26.1458, Review: Comp Ling; Forensic Ling; General Ling; Text/Corpus Ling: Oakes (2014)
The LINGUIST List via LINGUIST
linguist at listserv.linguistlist.org
Tue Mar 17 15:23:01 UTC 2015
LINGUIST List: Vol-26-1458. Tue Mar 17 2015. ISSN: 1069 - 4875.
Subject: 26.1458, Review: Comp Ling; Forensic Ling; General Ling; Text/Corpus Ling: Oakes (2014)
Moderators: linguist at linguistlist.org (Damir Cavar, Malgorzata E. Cavar)
Reviews: reviews at linguistlist.org (Anthony Aristar, Helen Aristar-Dry, Sara Couture)
Homepage: http://linguistlist.org
************* LINGUIST List 2015 Fund Drive *************
Please support the LL editors and operation with a donation at:
http://funddrive.linguistlist.org/
Editor for this issue: Sara Couture <sara at linguistlist.org>
================================================================
Date: Tue, 17 Mar 2015 11:22:24
From: Bev Thurber [b.thurber at shimer.edu]
Subject: Literary Detective Work on the Computer
Discuss this message:
http://linguistlist.org/pubs/reviews/get-review.cfm?subid=35977877
Book announced at http://linguistlist.org/issues/25/25-2660.html
AUTHOR: Michael P. Oakes
TITLE: Literary Detective Work on the Computer
SERIES TITLE: Natural Language Processing 12
PUBLISHER: John Benjamins
YEAR: 2014
REVIEWER: Bev Thurber, Shimer College
Review's Editor: Helen Aristar-Dry
SUMMARY
This book provides a concise summary of the ways computational linguistics has
been used to obtain certain types of information about texts. The applications
discussed are authorship identification, plagiarism identification and spam
filtering, Shakespearean authorship, style in religious texts, and
decipherment. Each of these topics is discussed in a chapter of approximately
50 pages. The book begins with a brief preface summarizing the content and
explaining the its structure, which brings all of the chapters together under
the heading of computer stylometry.
Chapter 1, “Author identification,” provides a summary of some of the basic
techniques that are applied in later chapters and shows how they have been
used to determine who wrote a text when the author is unknown. The chapter
opens with a short introduction to the problem, then discusses features that
different scholars have based their evaluations on. Two major types of
technique are discussed: inter-textual distances and clustering. Inter-textual
distances are ways of measuring the similarity between two texts based on
their shared features (11). The examples provided focus on comparing of the
vocabularies of two texts. The distances discussed include the Euclidean and
chi-squared distances, Kullback-Leibler Divergence, and others. Mathematical
formulae are provided along with explanations. The Euclidean distance is based
on the idea of geographical distance, i.e. the shortest line from one point to
another (12). The chi-squared distance is similar to the Euclidean distance,
but with the addition of weights that reflect the number of times a word
occurs in each text (15). Kullback-Leibler Divergence is an application of the
scientific idea of entropy to comparing texts (18). Clustering techniques
start with textual features and transform them, by means of inter-textual
distances, into diagrams of how sets of more than two texts are related
(30).The section on clustering techniques focuses on factor analysis
techniques, especially principal components analysis, which is used in later
chapters. A principal components analysis begins with a table of data, such as
normalized word frequencies from several texts. Standard techniques from
linear algebra are then applied to compute the principal components,
orthogonal eigenvectors that can be used to produce a graph showing how
closely related the texts are (38 - 44). The chapter ends with a section
comparing the different methods described and examples of related studies.

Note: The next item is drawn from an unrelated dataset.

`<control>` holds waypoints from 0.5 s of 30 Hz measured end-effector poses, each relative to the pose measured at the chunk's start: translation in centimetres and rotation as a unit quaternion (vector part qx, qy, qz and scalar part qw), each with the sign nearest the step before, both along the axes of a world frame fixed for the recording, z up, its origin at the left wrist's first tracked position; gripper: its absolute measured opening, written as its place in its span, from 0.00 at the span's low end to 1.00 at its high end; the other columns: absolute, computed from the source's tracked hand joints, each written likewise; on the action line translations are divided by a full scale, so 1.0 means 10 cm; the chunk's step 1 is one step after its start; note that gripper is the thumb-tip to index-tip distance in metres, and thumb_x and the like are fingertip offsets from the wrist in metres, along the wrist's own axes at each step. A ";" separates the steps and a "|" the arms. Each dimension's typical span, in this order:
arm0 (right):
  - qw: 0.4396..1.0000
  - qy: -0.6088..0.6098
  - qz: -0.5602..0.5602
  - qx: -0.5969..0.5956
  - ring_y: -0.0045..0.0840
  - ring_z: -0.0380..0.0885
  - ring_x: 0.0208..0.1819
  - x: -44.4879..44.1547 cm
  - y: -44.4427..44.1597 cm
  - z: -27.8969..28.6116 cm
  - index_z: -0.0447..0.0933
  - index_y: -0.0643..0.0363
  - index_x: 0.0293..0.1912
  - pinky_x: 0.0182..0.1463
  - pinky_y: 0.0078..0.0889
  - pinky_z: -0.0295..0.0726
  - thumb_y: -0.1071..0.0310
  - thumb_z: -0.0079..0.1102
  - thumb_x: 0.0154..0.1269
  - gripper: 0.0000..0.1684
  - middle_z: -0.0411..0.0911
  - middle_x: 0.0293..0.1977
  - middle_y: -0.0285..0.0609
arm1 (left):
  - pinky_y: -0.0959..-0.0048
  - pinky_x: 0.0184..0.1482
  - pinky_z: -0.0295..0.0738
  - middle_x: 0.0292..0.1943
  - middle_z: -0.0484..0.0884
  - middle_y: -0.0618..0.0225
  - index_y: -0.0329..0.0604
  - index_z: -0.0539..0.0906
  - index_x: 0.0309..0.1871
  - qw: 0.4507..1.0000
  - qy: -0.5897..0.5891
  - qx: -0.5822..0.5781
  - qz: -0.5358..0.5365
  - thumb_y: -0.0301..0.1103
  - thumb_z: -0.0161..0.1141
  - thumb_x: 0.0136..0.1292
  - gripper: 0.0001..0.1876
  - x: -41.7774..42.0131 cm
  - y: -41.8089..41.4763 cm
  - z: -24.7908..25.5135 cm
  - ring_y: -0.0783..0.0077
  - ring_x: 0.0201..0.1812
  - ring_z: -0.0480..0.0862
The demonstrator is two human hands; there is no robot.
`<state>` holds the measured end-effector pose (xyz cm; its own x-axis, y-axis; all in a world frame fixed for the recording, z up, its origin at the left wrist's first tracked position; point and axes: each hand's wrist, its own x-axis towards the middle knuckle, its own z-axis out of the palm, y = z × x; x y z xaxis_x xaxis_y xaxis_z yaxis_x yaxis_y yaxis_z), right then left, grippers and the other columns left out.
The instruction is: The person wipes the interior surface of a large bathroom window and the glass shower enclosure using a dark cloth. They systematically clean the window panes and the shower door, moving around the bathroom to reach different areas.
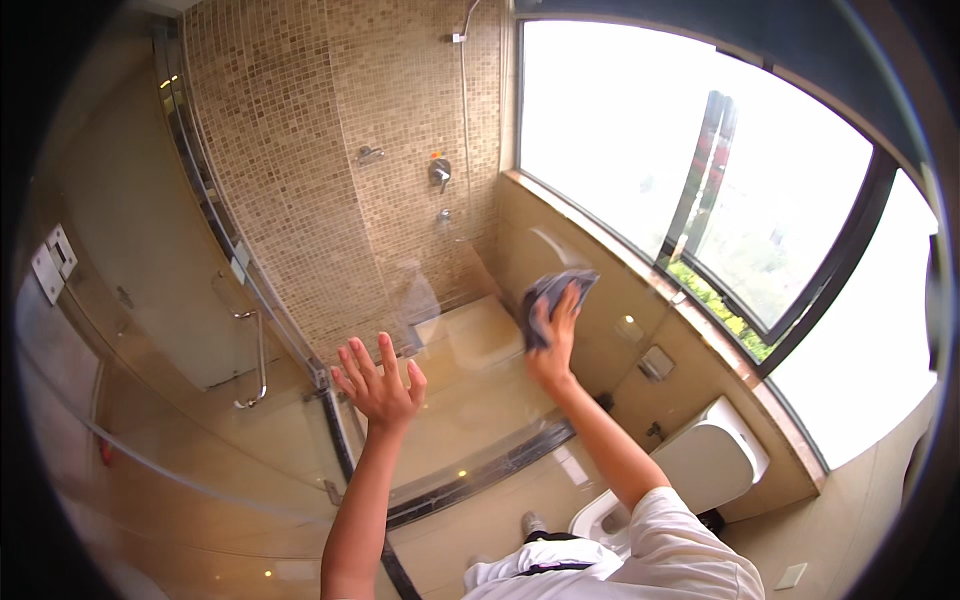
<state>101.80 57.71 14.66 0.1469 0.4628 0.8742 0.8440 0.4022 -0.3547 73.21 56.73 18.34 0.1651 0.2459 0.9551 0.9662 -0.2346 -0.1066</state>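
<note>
Palm forward and fingers spread, my left hand (380, 386) is raised against or just in front of the clear glass shower panel (450, 390); contact cannot be told for sure. It holds nothing. To its right, my right hand (555, 330) presses a bunched grey cloth (541, 304) flat on the glass, fingers over the cloth. The cloth and the fingertips are slightly blurred. Behind the glass are a mosaic-tiled wall (270, 150) and a chrome shower mixer (440, 174).
A white toilet (705, 457) stands at the lower right under the stone window ledge (720, 341). The dark-framed window (817, 300) is at the upper right. A glass door with a chrome handle (261, 360) is at left. A dark stone curb (480, 480) crosses the floor.
</note>
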 end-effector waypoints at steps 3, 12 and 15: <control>0.978 0.167 -0.054 0.114 0.58 0.40 0.75 0.43 0.30 0.94 0.62 0.63 0.68 0.75 0.58 0.38 0.66 0.47 0.72 0.28 0.41 0.74 0.63 | 0.39 0.72 0.39 0.75 0.52 0.43 0.44 0.65 0.73 1.000 0.005 0.008 0.002 0.49 0.48 0.65 0.34 0.06 0.02 -0.04 0.38 0.75 0.52; 0.992 0.094 0.018 0.086 0.57 0.43 0.75 -0.51 -0.01 1.87 0.58 0.58 0.71 0.72 0.46 0.53 0.72 0.44 0.72 0.30 0.42 0.74 0.64 | 0.42 0.72 0.41 0.75 0.55 0.47 0.48 0.67 0.72 1.000 -0.015 0.023 -0.001 0.47 0.48 0.66 0.32 -0.05 0.01 -0.09 0.41 0.74 0.55; 0.993 -0.005 -0.091 0.078 0.51 0.39 0.77 -0.67 -0.06 0.43 0.58 0.58 0.71 0.75 0.42 0.48 0.74 0.49 0.69 0.32 0.40 0.76 0.56 | 0.43 0.72 0.42 0.74 0.56 0.47 0.49 0.68 0.71 0.999 -0.013 0.027 -0.017 0.47 0.48 0.65 0.31 0.06 0.02 -0.08 0.42 0.74 0.56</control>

These studies do not directly address unknown authorship, but ask
closely-related questions, such as how an author's writing style changes over
her or his lifetime.
Chapter 2, “Plagiarism and spam filtering,” includes two main sections, one on
each of these topics. The plagiarism section is approximately twice as long as
the spam filtering section. It begins with a discussion of commercially
available plagiarism-detection software, then goes on to describe the
algorithms behind the software, with applications to student essays and
program code. A variety of ways to measure document similarity are discussed,
including the cosine measure, overlapping n-grams, fingerprinting, language
modeling, and techniques from natural language processing. These techniques
require that a suspicious document be compared to a corpus of similar
documents. When such a corpus is unavailable, intrinsic techniques, which
examine the text's writing style, can be used instead. Oakes describes such
techniques in this section as well. Finally, this section of the chapter
addresses the problems of plagiarism by translation and how to tell which of
two similar texts is the original. The second part of Chapter 2, on spam
filtering, covers a variety of approaches to the problem. These include
content-based, exact matching, and rule-based methods as well as approaches
based on machine learning and some outside of the linguistic realm.

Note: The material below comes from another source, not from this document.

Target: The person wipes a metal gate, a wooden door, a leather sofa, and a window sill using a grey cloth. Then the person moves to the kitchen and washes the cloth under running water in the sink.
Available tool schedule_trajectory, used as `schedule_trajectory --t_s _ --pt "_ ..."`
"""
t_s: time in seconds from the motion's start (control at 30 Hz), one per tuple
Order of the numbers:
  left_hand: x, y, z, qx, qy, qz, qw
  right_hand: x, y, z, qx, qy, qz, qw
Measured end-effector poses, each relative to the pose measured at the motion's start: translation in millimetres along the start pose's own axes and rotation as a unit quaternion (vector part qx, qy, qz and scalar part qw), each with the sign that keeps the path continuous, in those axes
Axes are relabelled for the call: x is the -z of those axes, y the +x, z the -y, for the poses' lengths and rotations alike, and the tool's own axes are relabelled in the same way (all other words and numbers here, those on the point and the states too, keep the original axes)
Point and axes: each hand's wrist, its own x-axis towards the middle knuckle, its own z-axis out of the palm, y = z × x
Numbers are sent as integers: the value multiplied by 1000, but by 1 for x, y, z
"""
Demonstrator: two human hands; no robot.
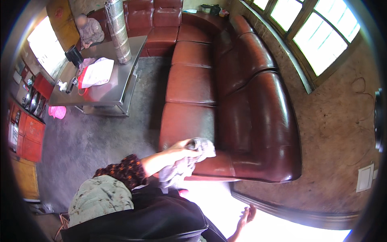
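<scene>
My left hand (185, 148) grips a crumpled grey-and-white cloth (179, 173), bunched up at the fingers with the rest hanging down. Hand and cloth are over the near end of a reddish-brown leather sofa (189, 121); whether they touch it, I cannot tell. At the lower right, my right hand (248, 213) is held away from the sofa, fingers apart and holding nothing, against a bright, overexposed area.
A metal table (99, 99) stands left of the sofa, bearing a red-and-white bag (98, 74), a black pitcher (74, 56) and a tall metal stovepipe (119, 33). Behind it sits a person (90, 30). A pink bucket (57, 112) and red cabinet (31, 136) are farther left.
</scene>
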Motion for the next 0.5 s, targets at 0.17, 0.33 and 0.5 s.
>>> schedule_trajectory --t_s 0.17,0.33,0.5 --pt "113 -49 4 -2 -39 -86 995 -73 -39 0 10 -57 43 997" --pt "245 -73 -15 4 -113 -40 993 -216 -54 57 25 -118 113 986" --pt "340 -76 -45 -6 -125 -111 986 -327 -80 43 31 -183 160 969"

Chapter 3, “Computer studies of Shakespearean authorship,” returns to some of
the questions addressed in Chapter 1 with a specific focus on Shakespeare. The
chapter summarizes questions about which plays were or were not written by
Shakespeare and the answers obtained by computational methods. The plays are
divided into three categories, ''Traditional attributions,'' ''Dubitanda,''
and ''Apocrypha,'' following Elliot and Valenza (1996). The 35 plays in the
first category provide a control set for the analyses that follow, as there is
no reason to doubt that Shakespeare wrote those plays himself. The other two
categories, containing plays in which Shakespeare's involvement may have been
less than full authorship, provide subjects for the analyses described in the
chapter. Computational methods have been used to explain Shakespeare's level
of involvement in writing plays from these sets. The principal components
analysis discussed in Chapter 1 is shown in action in this chapter, and other
methods beyond those presented in Chapter 1 are discussed, including Bayesian
analyses and neural networks.
Chapter 4, “Stylometric analysis of religious texts,” addresses questions
related to those in Chapters 1 and 3 while focusing on the New Testament, the
Book of Mormon, and the Qu'ran. The first of these takes up the bulk of the
chapter because less work has been done on the other two. The chapter
describes analyses done to answer questions related to authorship by means of
writing style, with correspondence analysis and cluster analysis as the most
frequently-mentioned methods. Some time is spent on a discussion of the
hypothetical source Q for the Gospels of Matthew and Luke. Correspondence
analyses showing how the gospels may be related to each other and to Q are
summarized in detail. Other New Testament topics covered include possible
relationships between all the books of the New Testament derived using the
methods of prediction by partial match and word recurrence interval. The
sections on the Book of Mormon and the Qu'ran are summaries of similar studies
done on those books.
Chapter 5, “Computers and decipherment,” summarizes ways computational
techniques have been and could be useful in analyzing unknown writing systems.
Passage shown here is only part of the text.